## Problem description
Among the entries below, retype exactly the lines starting with the one with "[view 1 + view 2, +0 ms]" and going on through the one with "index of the", but not the pictures.

━━ Supplied data

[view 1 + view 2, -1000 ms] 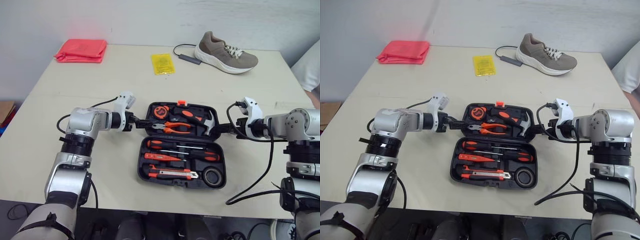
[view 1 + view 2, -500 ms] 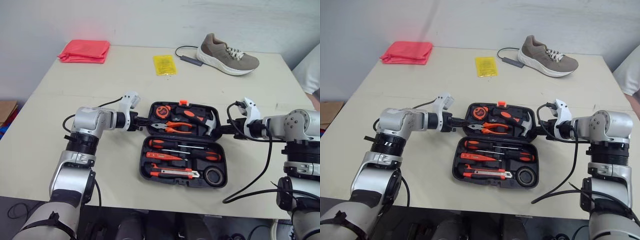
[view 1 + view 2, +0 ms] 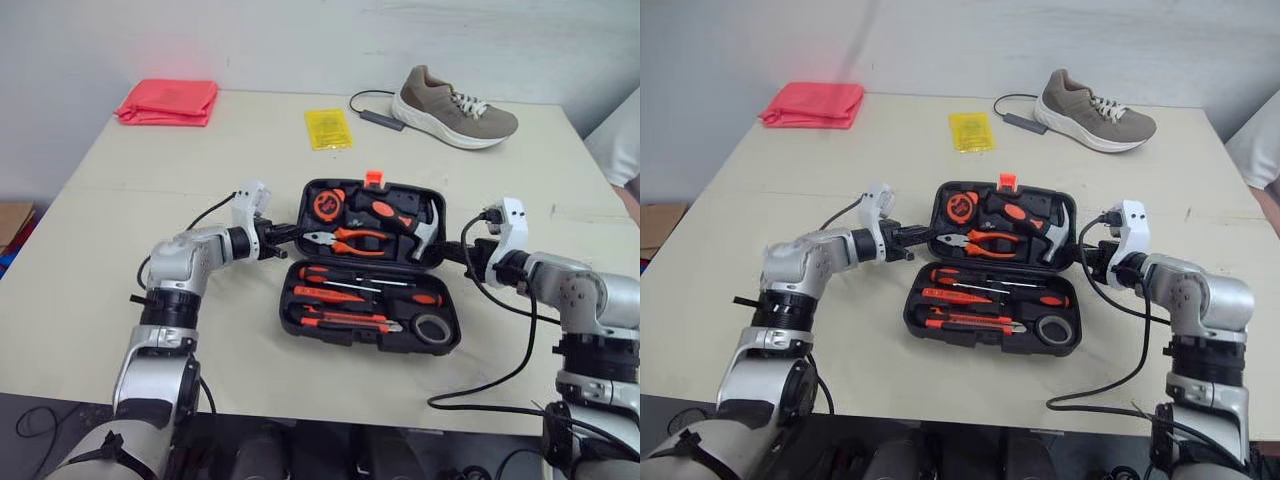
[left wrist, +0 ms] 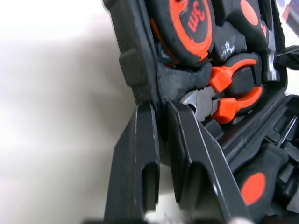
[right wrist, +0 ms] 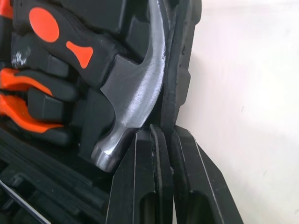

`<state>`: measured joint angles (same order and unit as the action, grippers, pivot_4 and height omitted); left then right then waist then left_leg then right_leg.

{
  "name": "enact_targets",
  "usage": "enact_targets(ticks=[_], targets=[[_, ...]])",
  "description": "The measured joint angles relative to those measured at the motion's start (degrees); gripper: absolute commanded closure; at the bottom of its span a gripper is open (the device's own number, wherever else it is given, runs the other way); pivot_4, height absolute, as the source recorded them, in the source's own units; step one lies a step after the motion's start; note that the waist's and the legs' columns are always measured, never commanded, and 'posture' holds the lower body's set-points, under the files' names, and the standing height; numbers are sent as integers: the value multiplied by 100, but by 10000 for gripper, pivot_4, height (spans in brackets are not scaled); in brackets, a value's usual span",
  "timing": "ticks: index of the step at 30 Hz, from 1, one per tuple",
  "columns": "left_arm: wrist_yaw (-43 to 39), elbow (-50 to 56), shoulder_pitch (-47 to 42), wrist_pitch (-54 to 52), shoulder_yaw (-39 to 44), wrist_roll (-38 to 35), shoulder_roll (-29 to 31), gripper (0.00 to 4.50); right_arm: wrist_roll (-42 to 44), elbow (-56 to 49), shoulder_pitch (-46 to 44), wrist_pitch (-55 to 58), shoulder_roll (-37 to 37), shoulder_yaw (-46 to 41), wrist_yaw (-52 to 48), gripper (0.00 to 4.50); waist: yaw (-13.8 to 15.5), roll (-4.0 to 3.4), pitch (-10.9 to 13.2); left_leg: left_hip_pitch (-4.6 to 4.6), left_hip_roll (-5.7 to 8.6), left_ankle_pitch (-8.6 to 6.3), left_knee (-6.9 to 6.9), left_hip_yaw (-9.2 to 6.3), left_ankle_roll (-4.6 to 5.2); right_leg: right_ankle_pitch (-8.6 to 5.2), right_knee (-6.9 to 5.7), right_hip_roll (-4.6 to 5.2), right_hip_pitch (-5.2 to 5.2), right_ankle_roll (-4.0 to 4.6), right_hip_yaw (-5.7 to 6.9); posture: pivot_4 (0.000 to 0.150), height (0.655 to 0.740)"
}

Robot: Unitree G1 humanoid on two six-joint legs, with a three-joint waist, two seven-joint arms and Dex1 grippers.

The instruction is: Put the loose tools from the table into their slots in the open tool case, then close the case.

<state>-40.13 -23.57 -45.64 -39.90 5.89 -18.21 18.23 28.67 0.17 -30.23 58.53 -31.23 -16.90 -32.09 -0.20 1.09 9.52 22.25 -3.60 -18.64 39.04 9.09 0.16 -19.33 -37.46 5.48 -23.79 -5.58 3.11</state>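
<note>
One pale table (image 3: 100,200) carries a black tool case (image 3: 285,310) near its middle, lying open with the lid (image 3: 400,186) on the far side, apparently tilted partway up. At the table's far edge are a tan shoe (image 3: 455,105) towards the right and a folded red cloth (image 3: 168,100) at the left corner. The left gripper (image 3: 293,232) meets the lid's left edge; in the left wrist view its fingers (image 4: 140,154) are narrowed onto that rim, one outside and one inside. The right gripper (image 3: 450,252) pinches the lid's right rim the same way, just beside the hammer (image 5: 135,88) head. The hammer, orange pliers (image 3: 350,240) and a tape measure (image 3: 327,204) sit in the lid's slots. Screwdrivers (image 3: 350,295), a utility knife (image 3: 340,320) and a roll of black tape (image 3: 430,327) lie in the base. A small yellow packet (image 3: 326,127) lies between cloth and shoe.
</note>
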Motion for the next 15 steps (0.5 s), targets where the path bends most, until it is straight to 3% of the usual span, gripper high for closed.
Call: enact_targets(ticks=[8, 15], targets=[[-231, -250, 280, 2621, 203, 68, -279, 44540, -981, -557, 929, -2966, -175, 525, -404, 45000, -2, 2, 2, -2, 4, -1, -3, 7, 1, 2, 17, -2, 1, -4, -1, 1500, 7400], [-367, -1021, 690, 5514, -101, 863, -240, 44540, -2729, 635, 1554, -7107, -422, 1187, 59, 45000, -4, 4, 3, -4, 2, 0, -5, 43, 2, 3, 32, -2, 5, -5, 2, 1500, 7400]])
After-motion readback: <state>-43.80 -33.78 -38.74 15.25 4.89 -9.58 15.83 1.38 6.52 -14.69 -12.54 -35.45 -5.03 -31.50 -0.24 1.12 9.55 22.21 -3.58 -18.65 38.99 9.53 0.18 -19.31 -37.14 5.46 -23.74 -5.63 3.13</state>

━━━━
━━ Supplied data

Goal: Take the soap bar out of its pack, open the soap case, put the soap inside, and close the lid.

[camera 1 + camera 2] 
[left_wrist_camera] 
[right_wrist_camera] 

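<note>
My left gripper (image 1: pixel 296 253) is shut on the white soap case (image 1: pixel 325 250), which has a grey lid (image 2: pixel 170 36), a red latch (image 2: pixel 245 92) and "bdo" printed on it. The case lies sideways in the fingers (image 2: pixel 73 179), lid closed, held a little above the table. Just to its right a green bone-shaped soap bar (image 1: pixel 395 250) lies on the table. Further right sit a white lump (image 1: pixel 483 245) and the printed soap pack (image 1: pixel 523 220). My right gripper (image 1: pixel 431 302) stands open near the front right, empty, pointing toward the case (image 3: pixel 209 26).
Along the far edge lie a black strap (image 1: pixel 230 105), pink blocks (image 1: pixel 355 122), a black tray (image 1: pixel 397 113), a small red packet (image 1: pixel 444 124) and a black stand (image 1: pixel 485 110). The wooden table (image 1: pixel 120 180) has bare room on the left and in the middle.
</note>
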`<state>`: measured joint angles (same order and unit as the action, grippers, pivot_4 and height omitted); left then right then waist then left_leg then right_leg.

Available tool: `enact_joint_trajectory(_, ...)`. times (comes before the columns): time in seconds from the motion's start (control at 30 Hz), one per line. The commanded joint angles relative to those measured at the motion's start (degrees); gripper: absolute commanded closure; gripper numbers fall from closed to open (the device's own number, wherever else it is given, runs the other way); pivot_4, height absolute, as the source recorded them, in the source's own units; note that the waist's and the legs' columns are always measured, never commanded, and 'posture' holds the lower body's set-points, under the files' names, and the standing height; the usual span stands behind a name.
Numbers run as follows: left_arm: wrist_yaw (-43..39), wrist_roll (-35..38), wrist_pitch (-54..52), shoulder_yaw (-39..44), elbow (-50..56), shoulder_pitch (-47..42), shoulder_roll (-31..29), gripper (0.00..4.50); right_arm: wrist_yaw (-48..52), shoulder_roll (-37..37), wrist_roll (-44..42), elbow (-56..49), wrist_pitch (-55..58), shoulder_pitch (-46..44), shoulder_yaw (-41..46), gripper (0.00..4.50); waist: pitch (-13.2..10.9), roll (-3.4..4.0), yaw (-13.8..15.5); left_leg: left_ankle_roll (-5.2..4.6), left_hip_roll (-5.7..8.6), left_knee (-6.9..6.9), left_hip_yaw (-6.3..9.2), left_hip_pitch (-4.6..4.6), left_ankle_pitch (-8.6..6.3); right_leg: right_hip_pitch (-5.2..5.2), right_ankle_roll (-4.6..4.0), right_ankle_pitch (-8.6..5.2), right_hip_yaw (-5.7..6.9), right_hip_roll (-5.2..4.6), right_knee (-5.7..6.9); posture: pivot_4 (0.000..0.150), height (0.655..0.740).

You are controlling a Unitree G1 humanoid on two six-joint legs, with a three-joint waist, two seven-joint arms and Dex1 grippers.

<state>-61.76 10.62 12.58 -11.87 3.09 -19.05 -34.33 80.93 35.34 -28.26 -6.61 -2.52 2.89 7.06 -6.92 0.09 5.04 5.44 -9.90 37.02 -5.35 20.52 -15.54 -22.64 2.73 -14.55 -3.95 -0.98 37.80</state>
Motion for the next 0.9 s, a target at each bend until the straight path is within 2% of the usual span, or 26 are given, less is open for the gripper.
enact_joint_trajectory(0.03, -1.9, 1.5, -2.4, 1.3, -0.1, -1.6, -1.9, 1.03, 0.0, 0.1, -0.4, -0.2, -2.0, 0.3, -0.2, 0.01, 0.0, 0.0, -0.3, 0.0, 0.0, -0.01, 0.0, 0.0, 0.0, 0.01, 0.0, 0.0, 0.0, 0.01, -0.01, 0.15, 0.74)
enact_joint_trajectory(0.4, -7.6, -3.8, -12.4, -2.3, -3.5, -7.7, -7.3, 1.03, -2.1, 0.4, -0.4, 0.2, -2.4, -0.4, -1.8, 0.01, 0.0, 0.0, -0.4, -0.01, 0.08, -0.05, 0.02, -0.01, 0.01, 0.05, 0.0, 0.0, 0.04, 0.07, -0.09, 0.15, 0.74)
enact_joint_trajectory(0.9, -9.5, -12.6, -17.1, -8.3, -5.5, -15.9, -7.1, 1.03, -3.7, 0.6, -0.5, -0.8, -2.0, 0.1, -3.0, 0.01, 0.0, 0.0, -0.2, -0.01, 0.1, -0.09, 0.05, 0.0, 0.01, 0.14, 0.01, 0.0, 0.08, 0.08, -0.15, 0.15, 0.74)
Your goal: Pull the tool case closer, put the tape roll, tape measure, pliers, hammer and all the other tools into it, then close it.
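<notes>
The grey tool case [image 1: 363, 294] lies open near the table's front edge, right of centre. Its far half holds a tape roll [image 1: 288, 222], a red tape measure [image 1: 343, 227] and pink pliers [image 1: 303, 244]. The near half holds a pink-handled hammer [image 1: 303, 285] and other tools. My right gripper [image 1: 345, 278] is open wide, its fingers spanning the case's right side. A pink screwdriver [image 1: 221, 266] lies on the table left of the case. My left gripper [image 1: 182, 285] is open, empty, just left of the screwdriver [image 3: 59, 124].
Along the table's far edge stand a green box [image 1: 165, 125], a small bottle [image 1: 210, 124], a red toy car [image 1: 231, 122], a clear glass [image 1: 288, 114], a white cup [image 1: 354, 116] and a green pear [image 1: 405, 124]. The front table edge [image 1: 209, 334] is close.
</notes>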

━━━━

## Written response
[view 1 + view 2, +0 ms] 
[left wrist, +0 ms] 
[right wrist, +0 ms] 

`<state>`: measured joint angles (same order and unit as the action, grippers, pivot_4 and height omitted); left then right then waist then left_leg then right_leg.

{
  "name": "enact_targets",
  "usage": "enact_targets(ticks=[_], targets=[[_, ...]])",
  "description": "The measured joint angles relative to those measured at the motion's start (degrees); gripper: absolute commanded closure; at the bottom of its span a gripper is open (the device's own number, wherever else it is given, runs the other way); pivot_4, height absolute, as the source recorded them, in the source's own units; step one lies a step after the motion's start; note that the waist's and the legs' columns are always measured, never commanded, and 'posture' holds the lower body's set-points, under the files' names, and the standing height; numbers are sent as integers: the value multiplied by 100, but by 10000 for gripper, pivot_4, height (spans in brackets are not scaled); in brackets, a value's usual span",
  "timing": "ticks: index of the step at 30 Hz, from 1, one per tuple",

Nothing further is required for this exercise.